Mesela ben MASKİ’nin Genel Müdürü Yaşar Karataş yazmış olabilir, derdim.
Gürkan’ın yaptığı başkanlıklar döneminde yakın çalışma arkadaşı yazmıştır, kesin derdim.
Ne bileyim, daha yeni istifa etmiş şoförü yazmıştır bu cümleleri diye tahmin ederdim.
İnsanın aklına kendine 32 yıllık gazeteci diyen birinden bu cümleler çıkmaz, diye düşünürsün normal şartlarda.
Kısaca bu cümleleri en azından 15 yıldır yanında olan ve Gürkan’ın arkadaşı olan biri yazmıştır, diye düşünüyorsun.
Ama her dönemin “yağdancıları” bugün kalkıp “ahlak” diyemez!
Herkes yaptığı işle sorumludur.
Yazımın altına yorum yazan “Seyrüsefa” kardeşimiz bizi anlamayabilir.
Ben dün olduğu gibi…
Bugün de tabii ki borçlanmayı soracağım!
Maaşları soracağım!
Esenlik’in durumunu irdeleyeceğim!
MASKİ’yi tabii ki yazacağım!
MOTAŞ’ta varsa bir usulsüzlük mutlaka yazacağım!
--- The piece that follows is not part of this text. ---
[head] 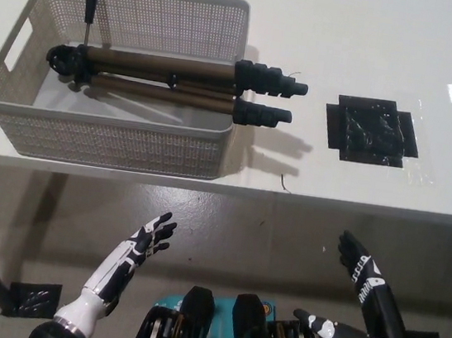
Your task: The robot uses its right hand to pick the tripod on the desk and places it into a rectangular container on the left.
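A: Tripod (166,82) where?
B: Lying in white mesh container (105,140) at left of surface (352,36), head end inside, black leg tips poking out over right rim.
A: Right hand (362,308)?
B: Black, low at bottom right, below surface edge, fingers spread, holding nothing. Well apart from tripod.
A: Left hand (136,253)?
B: White, lower left, also below edge, fingers apart, empty.
A: Anything else up top?
B: Black tape patch (373,130) right of container.
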Robot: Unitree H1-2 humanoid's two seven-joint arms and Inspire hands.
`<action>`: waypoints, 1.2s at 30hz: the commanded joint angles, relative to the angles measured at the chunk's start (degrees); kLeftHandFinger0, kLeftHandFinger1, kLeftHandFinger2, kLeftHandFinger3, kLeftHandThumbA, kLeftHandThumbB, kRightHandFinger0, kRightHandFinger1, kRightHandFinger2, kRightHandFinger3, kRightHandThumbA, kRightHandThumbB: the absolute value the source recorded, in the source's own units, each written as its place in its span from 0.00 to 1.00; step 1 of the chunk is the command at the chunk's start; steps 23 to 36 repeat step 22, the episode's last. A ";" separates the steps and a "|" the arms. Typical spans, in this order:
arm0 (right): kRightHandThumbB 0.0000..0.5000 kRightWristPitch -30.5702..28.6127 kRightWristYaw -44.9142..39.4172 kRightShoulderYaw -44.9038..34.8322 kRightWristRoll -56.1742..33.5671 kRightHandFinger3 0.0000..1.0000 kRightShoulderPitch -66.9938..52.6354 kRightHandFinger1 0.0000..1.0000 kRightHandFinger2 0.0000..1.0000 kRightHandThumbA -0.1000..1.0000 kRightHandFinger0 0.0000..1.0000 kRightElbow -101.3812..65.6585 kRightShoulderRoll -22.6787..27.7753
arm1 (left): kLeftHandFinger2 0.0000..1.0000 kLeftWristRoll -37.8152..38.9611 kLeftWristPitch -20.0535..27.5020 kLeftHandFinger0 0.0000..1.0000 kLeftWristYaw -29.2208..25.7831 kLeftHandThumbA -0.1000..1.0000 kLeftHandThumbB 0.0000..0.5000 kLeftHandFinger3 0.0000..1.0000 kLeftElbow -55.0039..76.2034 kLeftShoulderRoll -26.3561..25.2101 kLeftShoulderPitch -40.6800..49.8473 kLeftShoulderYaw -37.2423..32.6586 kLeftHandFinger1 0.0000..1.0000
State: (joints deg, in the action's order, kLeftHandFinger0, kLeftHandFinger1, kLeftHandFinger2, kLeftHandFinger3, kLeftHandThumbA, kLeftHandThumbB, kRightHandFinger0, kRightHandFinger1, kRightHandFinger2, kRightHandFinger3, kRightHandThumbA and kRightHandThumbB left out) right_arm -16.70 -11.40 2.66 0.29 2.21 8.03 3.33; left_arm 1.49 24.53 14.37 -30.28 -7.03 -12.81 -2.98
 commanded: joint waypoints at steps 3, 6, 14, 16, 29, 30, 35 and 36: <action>0.54 0.70 -1.51 0.79 -2.27 1.00 1.81 1.00 1.00 1.00 1.00 0.41 0.89 | 1.00 -0.03 2.40 1.00 -1.05 1.00 1.00 1.00 0.96 -0.29 -1.27 0.74 1.00; 0.52 0.62 -1.65 0.75 -2.50 1.00 1.88 1.00 1.00 1.00 1.00 0.67 1.14 | 1.00 -0.33 2.40 1.00 -1.17 1.00 1.00 1.00 0.95 -0.33 -1.38 0.67 1.00; 0.48 0.46 -1.99 1.24 -1.79 1.00 1.97 1.00 1.00 1.00 1.00 1.20 1.51 | 1.00 -0.61 2.40 1.00 -1.66 1.00 1.00 1.00 1.53 -0.41 -0.82 0.75 1.00; 0.47 0.55 -2.21 1.35 -2.07 1.00 1.93 1.00 1.00 1.00 1.00 1.23 1.57 | 1.00 -0.50 2.40 1.00 -1.67 1.00 1.00 1.00 1.46 -0.42 -0.74 0.79 1.00; 0.45 1.22 -2.50 1.53 -2.49 1.00 2.23 1.00 1.00 1.00 1.00 1.17 1.79 | 1.00 -1.10 2.40 1.00 -2.13 1.00 1.00 1.00 1.38 -0.48 -1.11 0.71 1.00; 0.45 1.22 -2.50 1.53 -2.49 1.00 2.23 1.00 1.00 1.00 1.00 1.17 1.79 | 1.00 -1.10 2.40 1.00 -2.13 1.00 1.00 1.00 1.38 -0.48 -1.11 0.71 1.00; 0.45 1.22 -2.50 1.53 -2.49 1.00 2.23 1.00 1.00 1.00 1.00 1.17 1.79 | 1.00 -1.10 2.40 1.00 -2.13 1.00 1.00 1.00 1.38 -0.48 -1.11 0.71 1.00; 0.45 1.22 -2.50 1.53 -2.49 1.00 2.23 1.00 1.00 1.00 1.00 1.17 1.79 | 1.00 -1.10 2.40 1.00 -2.13 1.00 1.00 1.00 1.38 -0.48 -1.11 0.71 1.00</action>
Torpille kim alınmış ise bilgim dâhilinde tabii ki yazacağım!
Bunları yazarken toplum yararına ne varsa onları da yazacağım.
Ne birileriyle “kanka” olacağım ne de “düşman” olacağım.
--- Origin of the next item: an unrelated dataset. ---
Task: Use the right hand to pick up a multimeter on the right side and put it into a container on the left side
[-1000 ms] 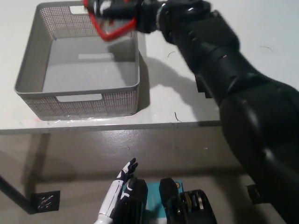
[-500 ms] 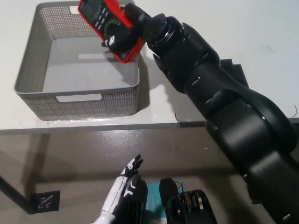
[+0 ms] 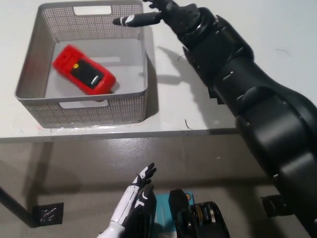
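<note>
Surface: white tabletop (image 3: 198, 106), grey floor below.
Container: grey perforated metal basket (image 3: 84, 106), on tabletop.
Multimeter: red w/ black face (image 3: 84, 73), lying flat inside basket, below and left of R fingertips.
R hand: black (image 3: 148, 17), fingers spread, empty, over basket's far right rim.
L hand: white (image 3: 133, 201), low, fingers apart, empty.

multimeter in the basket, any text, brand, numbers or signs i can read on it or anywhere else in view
None can be read.
Multimeter: a yellow mark on its dark face, too small and blurred to read.
Container: plain grey mesh, no label.
Black plate on the floor: pale marks, too blurred to read.
Right hand, left hand: no markings seen.
</note>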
Ama her dönemin “yağdancılarına” sırtını dayayanlar dikkat etsin derim.
Tarihe iyi bakmak lazım.
Eleştiri her zaman iyidir.
Hele hele farklı işlere bulaşmadan yapılan eleştiri memlekete çok faydalıdır.
Hiçbir başkan hiçbir gazetecinin “avukatlığı” ile aklanmaz!
Millet “avukatları” adliyede görmek ister.
İlla ki “avukatlık” yapılmak isteniyorsa röportaj yapın.
Güzel güzel sorular sorulsun ve güzel cevaplar verilsin.
Millet en azından belki olayın “enformasyon” olduğunu düşünür!